Deras did not come up through the pay-to-play club team system that is the foundation of U.S. youth soccer, and maybe that was to his benefit even if it didn’t seem so at the time. He played four seasons of high school soccer and also ran cross country, and he had two goals and three assists in 15 games for a 2019 El Camino College soccer team that came within one game of reaching the state’s Final Four.

“It was very tough mentally for me” to step up in competition, he said. “I didn’t play club. … I played pickup games with my friends. I trained on my own. I played just high school, basically. And to go make it to a college made me realize I can actually (go) further. But it was really hard for me to transition from there because I didn’t have any exposure. No one knew me. I had to make a name for myself at that college.

“It was really hard because everyone there had been scouted by the coach, and I was the only one that made it from the tryout.”

From there, with the help of coach/mentor Hank Ramirez, Deras had a tryout with another UPSL side and then landed with San Fernando Valley FC after a two-day audition. He had 13 goals and five assists last fall, as SFVFC won the UPSL’s SoCal North Division I without a loss to earn promotion to the organization’s Premier Division and also won two U.S. Open Cup regional qualifiers – 2-1 over SC Trojans FC, a USC club team, and 2-1 over Capo FC – to get into the national tournament’s main draw.

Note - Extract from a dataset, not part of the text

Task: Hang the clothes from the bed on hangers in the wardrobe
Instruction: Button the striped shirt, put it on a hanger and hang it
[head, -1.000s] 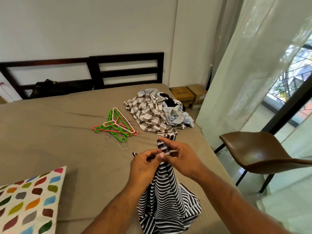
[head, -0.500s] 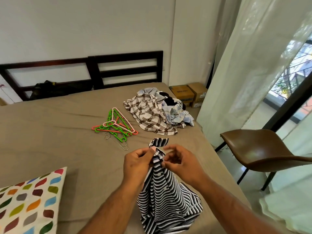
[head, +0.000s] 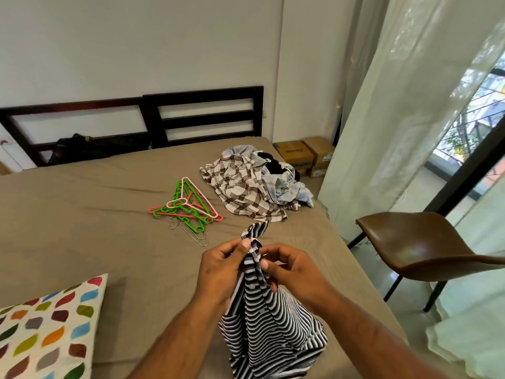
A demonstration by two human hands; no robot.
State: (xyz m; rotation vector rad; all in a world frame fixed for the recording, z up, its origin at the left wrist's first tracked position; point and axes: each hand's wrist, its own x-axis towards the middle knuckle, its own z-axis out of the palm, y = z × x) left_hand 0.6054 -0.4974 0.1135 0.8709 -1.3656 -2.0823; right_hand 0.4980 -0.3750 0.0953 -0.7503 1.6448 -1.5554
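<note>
Black-and-white striped shirt (head: 267,318) hangs bunched at the lower centre of the frame, above the near edge of the bed (head: 82,214). The left hand (head: 221,269) and right hand (head: 289,266) both pinch its top, fingers curled on the fabric. No hanger is in it yet. The plastic hangers (head: 188,206) lie tangled at mid-frame, just beside the checked shirt (head: 240,187). Likely snags: the bunched top hides the neck opening, and lifting one hanger may drag the interlocked cluster along.

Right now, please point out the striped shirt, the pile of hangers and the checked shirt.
striped shirt (head: 273,321): head view, on its hanging lower part.
pile of hangers (head: 179,205): head view, where the hooks cross.
checked shirt (head: 237,187): head view, on its spread front.
</note>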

Possibilities have opened that Deras probably couldn’t have dreamed of a few years ago. He was one of three SFVFC players offered tryouts by the Argja Bóltfelag club in the Faroe Islands, an archipelago in the northeast Atlantic Ocean between Iceland and Norway that is a self-governing part of Denmark. Jasper Macht already tried out for that club, was not picked up but landed with Tvøroyar Bóltfelag, also part of the Faroese Premier League. Deras and Charlie Cazares will audition for Argja Bóltfelag later this year.

“It’s (because of) a former Danish professional player (Jonas Dal Andersen, sporting director at Argja),” assistant coach Kyle Keenan said. “He’s really interested in bringing American talent over because he feels like it’s an untapped market and he wants to bring them over to his club, and then from there kind of develop them and then sell them on to clubs in the continent, in Europe.”

It’s all part of a team’s growth. SFVFC founder and head coach Carlos Cortez, his wife Christine Lam – the CEO, and the one who handles the lion’s share of administrative details in addition to holding a full-time job of her own – and assistant coach Keenan are toiling to build something sustainable from a business standpoint, the better to provide more opportunities for “the next Cristo and for kids from our community,” Keenan said.

For now, the crowds they get at the Sepulveda Basin are mainly family-and-friends sized. Win a couple of U.S. Open Cup matches, get some exposure on ESPN+ and possibly get a shot at an MLS team down the line, and who knows what the eventual rewards could be?